Socrates: Nothing, don’t worry. But this ‘similar hash’ problem isn’t as big as you might think, for as usual, someone clever has figured out a solution. And they’re called Salts. Anyone care to guess what a Salt might do?
Fellow x-1: Is it something that somehow makes each hash unique?
Socrates: Well, I guess if you say something incredibly vague it does increase your chances of being half-right. So yes, that’s basically correct. A salt is stored alongside a user ID, and is just a string of random characters. The database always knows that this string of characters is associated with that user, so when it sets up the user’s hash, it adds this Salt to the beginning. This makes a totally unique hash (to a significant level of probability) and can still be verified with any entered password at log-in by adding the Salt and turning the resulting string to a hash. This will exactly match the hashed n’ salted password stored in the database. Voila! I mean, Eureka.
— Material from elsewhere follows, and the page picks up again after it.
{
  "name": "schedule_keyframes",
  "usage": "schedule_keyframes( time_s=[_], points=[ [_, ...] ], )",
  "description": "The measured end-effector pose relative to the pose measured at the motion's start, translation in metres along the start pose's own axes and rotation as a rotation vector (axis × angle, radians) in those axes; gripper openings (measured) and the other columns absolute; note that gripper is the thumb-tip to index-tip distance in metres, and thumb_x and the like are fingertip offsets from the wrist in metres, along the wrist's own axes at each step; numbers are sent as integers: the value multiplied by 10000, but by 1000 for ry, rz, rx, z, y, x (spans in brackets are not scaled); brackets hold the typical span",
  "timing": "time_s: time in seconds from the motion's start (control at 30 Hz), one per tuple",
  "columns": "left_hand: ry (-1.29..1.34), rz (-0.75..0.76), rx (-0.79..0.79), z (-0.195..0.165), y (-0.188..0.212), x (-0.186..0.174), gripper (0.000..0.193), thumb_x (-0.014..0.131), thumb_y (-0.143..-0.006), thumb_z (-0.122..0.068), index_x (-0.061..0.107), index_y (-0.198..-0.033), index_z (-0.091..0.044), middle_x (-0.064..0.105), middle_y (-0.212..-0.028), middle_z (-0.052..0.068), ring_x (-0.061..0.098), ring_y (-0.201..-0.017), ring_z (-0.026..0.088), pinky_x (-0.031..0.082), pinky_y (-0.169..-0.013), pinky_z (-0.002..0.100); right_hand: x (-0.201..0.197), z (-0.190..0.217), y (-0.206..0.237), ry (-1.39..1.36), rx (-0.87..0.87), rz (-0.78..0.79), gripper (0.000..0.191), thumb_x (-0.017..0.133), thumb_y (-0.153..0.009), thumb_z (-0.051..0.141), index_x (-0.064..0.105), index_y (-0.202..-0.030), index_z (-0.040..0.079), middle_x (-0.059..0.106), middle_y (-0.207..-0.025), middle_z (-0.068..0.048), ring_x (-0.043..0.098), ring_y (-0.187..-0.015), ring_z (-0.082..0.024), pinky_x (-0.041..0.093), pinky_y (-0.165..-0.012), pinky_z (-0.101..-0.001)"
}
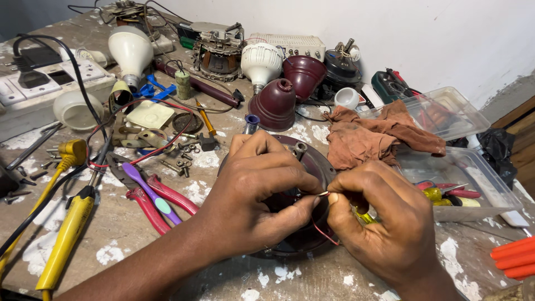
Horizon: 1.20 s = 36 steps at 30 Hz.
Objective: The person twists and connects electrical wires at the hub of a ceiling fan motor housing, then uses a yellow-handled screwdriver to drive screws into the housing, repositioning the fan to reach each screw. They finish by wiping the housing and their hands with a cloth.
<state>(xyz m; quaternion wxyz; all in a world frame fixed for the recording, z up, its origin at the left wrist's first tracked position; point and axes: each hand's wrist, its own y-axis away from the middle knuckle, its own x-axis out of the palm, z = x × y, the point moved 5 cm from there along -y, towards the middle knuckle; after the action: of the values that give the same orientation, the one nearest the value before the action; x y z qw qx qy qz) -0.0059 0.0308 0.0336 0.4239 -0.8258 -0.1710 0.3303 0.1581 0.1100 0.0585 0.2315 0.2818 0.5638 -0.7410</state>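
Head view. Left hand (253,195) curled over a dark maroon round housing (312,234), fingers narrowed, thumb and forefinger pinched on the bare end of a thin red wire (322,231). Right hand (382,220) close against the left, fingertips almost touching it, pinched on the same wire end and closed around a yellow-handled tool (362,216), mostly hidden in the palm. Red wire looped down from the pinch point, between the two hands, lying over the housing. Housing seated on the table (122,223) directly beneath both hands, largely covered by them; a metal stub (300,149) visible just beyond the left hand's knuckles.

Left of the left hand: red-handled pliers (161,203) with a purple-handled tool (146,187) laid across them, flat on the table. Further left, a yellow soldering iron (66,239) and a yellow plug (72,151). Loose screws and nuts (186,156) scattered beyond the pliers.

Beyond the left hand: two maroon bell-shaped covers (276,106), two white lamp bulbs (131,53).

Beyond the right hand: crumpled brown rag (373,136), draped partly over a clear plastic tray (473,184). Orange handles (512,257) at the far right of the right hand, at the frame edge.
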Motion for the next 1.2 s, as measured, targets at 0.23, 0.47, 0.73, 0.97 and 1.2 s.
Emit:
schedule_keyframes(
  time_s=[0.23,0.47,0.73,0.97,1.2],
  points=[
    [-152,28,99,-4,2,3,221,830,-793,-219,771,-996,-153,700,-948,-34,586,-979,218,372,-907,416,24,-48,28,-548,820,98,63,648,-855,34,684,-808,11,571,-655,12,441,-558,-34,333,-481,-222],
    [-167,53,147,-7,5,7,254,841,-764,-228,775,-1006,-184,691,-994,-57,586,-1027,214,382,-960,422,33,-72,53,-992,1200,262,128,623,-912,71,636,-813,-9,444,-588,22,312,-432,-56,204,-374,-240],
    [-64,10,5,2,2,1,199,822,-804,-221,778,-982,-143,712,-934,-35,586,-960,194,389,-910,388,8,-29,13,-384,485,139,130,741,-850,23,713,-976,21,674,-821,-16,627,-719,-79,496,-602,-218],
    [92,-23,-100,8,-1,0,121,801,-831,-233,770,-896,-136,723,-853,-42,590,-885,154,402,-907,359,-5,11,-5,7,43,-29,214,786,-844,35,694,-1036,28,679,-882,-58,680,-769,-129,524,-652,-263],
    [124,-24,-137,11,0,1,119,793,-812,-228,753,-860,-126,716,-843,-33,590,-873,154,419,-917,353,-7,10,-1,24,-18,-69,184,769,-850,13,665,-1002,30,673,-855,-52,688,-748,-135,540,-656,-273]
  ],
)
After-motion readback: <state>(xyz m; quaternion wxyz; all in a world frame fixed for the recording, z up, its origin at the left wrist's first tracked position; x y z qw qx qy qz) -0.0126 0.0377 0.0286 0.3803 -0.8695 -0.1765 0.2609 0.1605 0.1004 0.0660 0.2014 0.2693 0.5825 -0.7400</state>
Fellow x: So, developers need to think about this whenever they create a sign up and password database?
Socrates: Well, they should always be aware of security issues, but because it’s so common and it’s on the internet, people have made it easier with platforms and plugins. I use BCrypt.
Fellows: Thanks Socrates. This is all useful information. Hope we don’t have to wait too long for the internet to be invented and all this to come in useful.
Socrates: Indeed.
[Socrates flies away on silk’d wings. He’s so manly.]